Cell adhesion is regulated by receptors called integrins, which can control adhesion from within the cell, by a process known as 'inside out signalling'. Initial work suggests 'inside out signalling' to integrins occurs via a new, undescribed pathway, which this research hopes to gain an insight into.

£69,924 over two years to Dr Renate Kain (Pathology, Aberdeen University) for the identification of gp130 - a novel target of autoimmune attack in glomerulonephritis.
In focal necrotising glomerulonephritis the healthy cells of the kidney are attacked by antibodies made by the body's immune system. These antibodies have been shown to recognise a molecule called gp130, found in the kidney small blood vessels. The aim therefore of the research is to study gp130 and formulate a test for it.

£69,726 over two years to Dr Lars P. Erwig (Medicine & Therapeutics, Aberdeen University) for an investigation of macrophage programming in inflammation.

£13,807 to Dr Meilien Ho, Professor Jill F. Belch & Dr Margaret McLaren (Medicine, Dundee University) and Professor George Nuki (Medicine, Western General Hosptial, Edinburgh) for a pilot study lasting three months to investigate oxidised low density lipoprotein and homocysteinaemia sclerosis.

£69,369 over two years to Dr Ian Dransfield (Rayne Laboratories, Edinburgh University) and Professor Christopher Haslett (Respiratory Medicine Unit, Edinburgh Royal Infirmary) to investigate the regulation of neutrophil function by soluble E selectin in inflammatory cells and lung injury.

£49,474 to Dr Peter T. Reid, Professor Christopher Haslett & Dr Jean-Michel Sallenave (Respiratory Medicine Unit, Rayne Laboratories, Edinburgh University) for a one-year study of inflammatory lung disease and the regulation of secretion of the low molecular weight antiproteinase elafin.

£69,954 to Professor Foo Y. Liew (Immunology, Glasgow University) for a two-year project involving the cloning of molecules on T cells inducible by IL-15 but not by IL-2 in rheumatoid arthritis using differential display and suprression subtractive hybridisation.

£39,824 to Dr Seamas Donnelly (Rayne Laboratory, Edinburgh University) & Professor Christopher Haslett (Respiratory Medicine, Edinburgh Royal Infirmary) for a one-year study of macrophage migration inhibotory factor (MIF) and inflammatory lung disease.

£31,967 to Dr Margaret M. Harnett (Immunology, Glasgow University) and Professor Roger D. Sturrock (Centre for Rheumatic Diseases, Glasgow Royal Infirmary) to investigate whether lesions in phospholipase A2 signalling in FAS and TNF-mediated T-cell apoptosis break periperal tolerance, inducing autoimmune disease such as rheumatoid arthritis.
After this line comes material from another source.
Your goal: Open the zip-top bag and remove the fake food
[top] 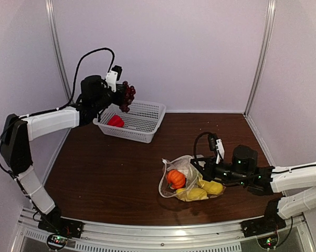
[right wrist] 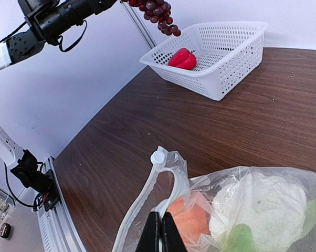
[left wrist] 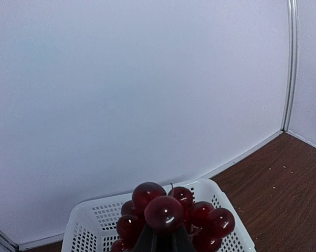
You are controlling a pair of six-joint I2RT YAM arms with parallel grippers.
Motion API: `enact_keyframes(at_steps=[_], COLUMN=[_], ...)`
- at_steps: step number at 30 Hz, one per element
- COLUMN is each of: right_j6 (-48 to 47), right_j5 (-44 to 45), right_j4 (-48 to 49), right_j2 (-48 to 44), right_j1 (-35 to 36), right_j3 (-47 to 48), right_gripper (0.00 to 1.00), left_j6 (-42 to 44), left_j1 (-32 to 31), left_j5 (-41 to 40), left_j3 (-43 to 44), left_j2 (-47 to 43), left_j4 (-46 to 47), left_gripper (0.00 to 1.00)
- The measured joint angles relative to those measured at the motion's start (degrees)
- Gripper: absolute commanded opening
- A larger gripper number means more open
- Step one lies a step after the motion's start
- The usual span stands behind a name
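Above the white lattice basket, the left gripper is clamped nearly shut on the dark purple grape bunch, over the red pepper already lying inside. Across the bench, the right gripper is pinched fully shut on the mouth edge of the zip-top bag, which holds the orange piece, yellow pieces and a white lumpy piece. The step looks like delivering the grapes: next the left jaws must part over the basket, then that arm must reach back for the orange piece. Only the right wrist view shows the zip slider and the pinch; only the left wrist view shows the grapes lined up with the basket.
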Motion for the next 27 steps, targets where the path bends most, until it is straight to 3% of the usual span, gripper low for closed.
enact_keyframes(at_steps=[8,21,25,27], right_j6=[-0.31,-0.35,-0.39,-0.44], right_j5=[-0.81,-2.10,-2.27,-2.34], right_j4=[0.90,1.07,0.96,0.94], right_j2=[2.10,4.13,4.35,4.42], right_j1=[-0.81,-1.77,-2.03,-2.10], right_j3=[0.07,1.01,1.77,2.08], right_gripper=[0.00,0.00,0.00,0.00], left_j6=[-4.52,-9.20,-11.04,-11.63], left_j1=[6.21,9.03,11.41,12.66], left_j5=[6.01,12.85,13.22,12.83], left_j3=[12.81,28.17,31.10,32.24], left_j2=[16.13,33.90,37.55,38.60], left_j4=[-2.93,-7.32,-8.94,-10.16], left_gripper=[0.00,0.00,0.07,0.19])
£68,332 to ProfessorWilliam J. Harris (Molecular & Cell Biology, Aberdeen University) for a study involving the identification of the repertoire of autoantigens recognised by B and T cells from patients with multiple sclerosis.
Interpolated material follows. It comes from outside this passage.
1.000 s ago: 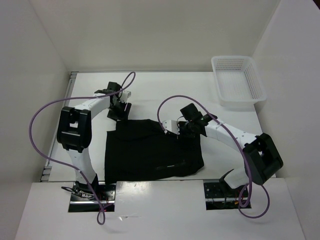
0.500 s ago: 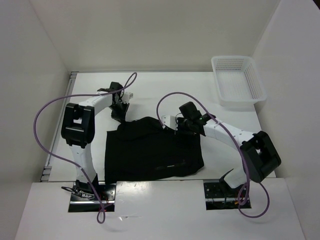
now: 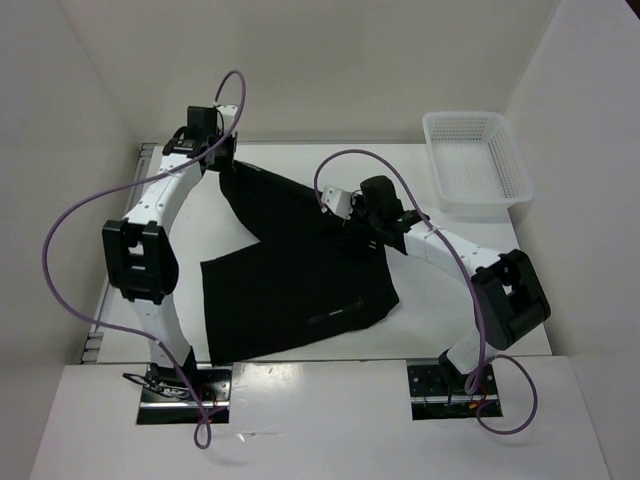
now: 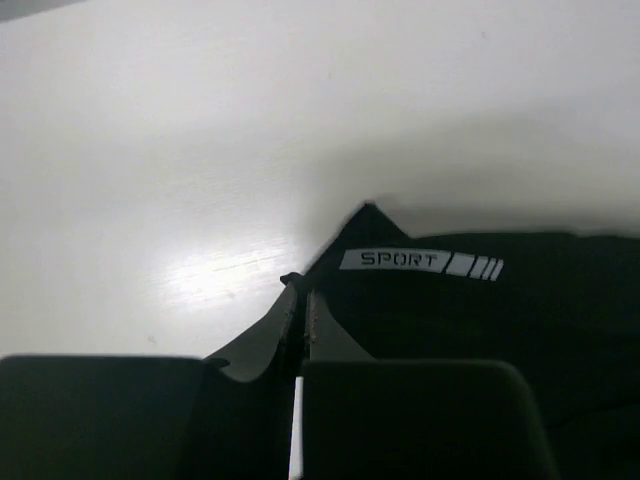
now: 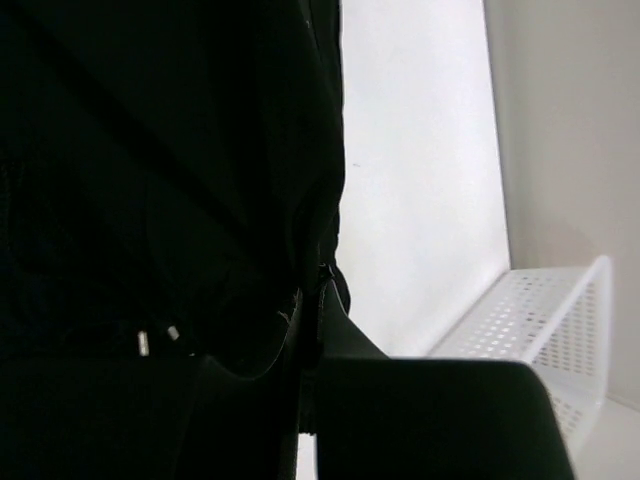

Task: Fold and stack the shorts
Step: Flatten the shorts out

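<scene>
The black shorts (image 3: 290,280) lie partly on the white table, their far edge lifted and stretched between both arms. My left gripper (image 3: 222,163) is raised at the far left, shut on one corner of the shorts. In the left wrist view the jaws (image 4: 298,295) are closed with dark cloth at their tips, and the shorts (image 4: 470,320) hang beside them with a white SPORT mark (image 4: 420,262). My right gripper (image 3: 356,214) is shut on the other far corner. In the right wrist view its closed jaws (image 5: 312,285) pinch the black shorts (image 5: 150,180).
A white mesh basket (image 3: 478,203) stands at the back right corner, also seen low right in the right wrist view as the basket (image 5: 540,320). White walls close in the table (image 3: 450,290) on the left, back and right. Purple cables loop over both arms.
My left gripper shut on a corner of the shorts and carried it up and back to the far left. The right gripper shifted slightly back. The shorts' far edge rose and stretched.
</scene>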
£56,805 over two years to Professor Alex Elliott & Mr Keith McKellar (Clinical Physics, Glasgow University), Professor James McKillop (Medicine), Dr Brian Neilly (Nuclear Medicine) and Dr Curtis Gemmell (Biochemistry, Glasgow Royal Infirmary) for a study involving novel radiopharmaceutical approaches to inflammation imaging.

£15,320 for one year to Drs Jill J.F. Belch & F. Khan (Medicine, Dundee University) and Dr Margaret McLaren & Sister Roberta Littleford (Vascular Medicine, Ninewells Hospital & Medical School, Dundee) for a study of fibrinolysis and endothalial cell function in patients with Raynaud's Phenomenon.
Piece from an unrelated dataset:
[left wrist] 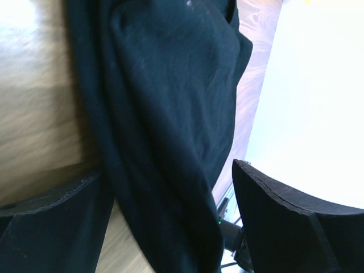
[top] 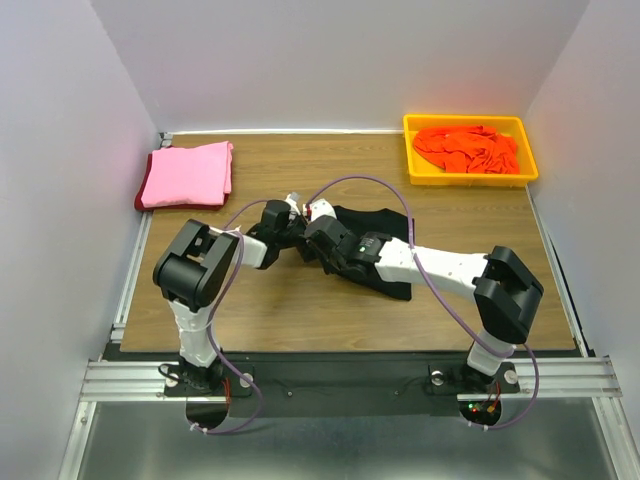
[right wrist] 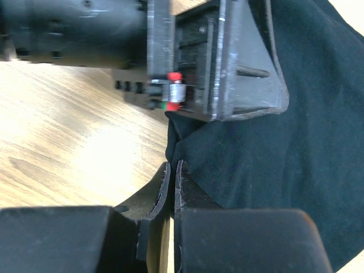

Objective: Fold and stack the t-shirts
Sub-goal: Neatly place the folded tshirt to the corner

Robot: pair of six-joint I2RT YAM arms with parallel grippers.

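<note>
A black t-shirt [top: 375, 232] lies crumpled at the middle of the table, partly under my right arm. My left gripper [top: 296, 212] is at the shirt's left end. In the left wrist view, it [left wrist: 168, 173] stands open wide, with a raised fold of the black t-shirt [left wrist: 170, 114] running between its fingers [left wrist: 284, 222]. My right gripper [top: 318, 233] is right beside it. In the right wrist view, this gripper [right wrist: 172, 169] is shut, its tips pinching the edge of the black t-shirt [right wrist: 267, 153].
A folded pink t-shirt [top: 187, 172] lies on a dark red one [top: 139, 198] at the back left. A yellow tray [top: 412, 165] at the back right holds a crumpled orange t-shirt [top: 468, 148]. White walls enclose the table on three sides.
</note>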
£73,000 over two years to Dr David I. Stott (Bacteriology & Immunology, Glasgow University) for a study of the genetic origins and control of expression of autoaggressive B-cell clones in systemic lupus erythematosus.

£54,014 over two years to Dr Donald M. Salter (Pathology, Edinburgh University) to investigate the potential of tenascin as a serological marker of arthritis and to assess its role in articular cartilage degeneration and repair.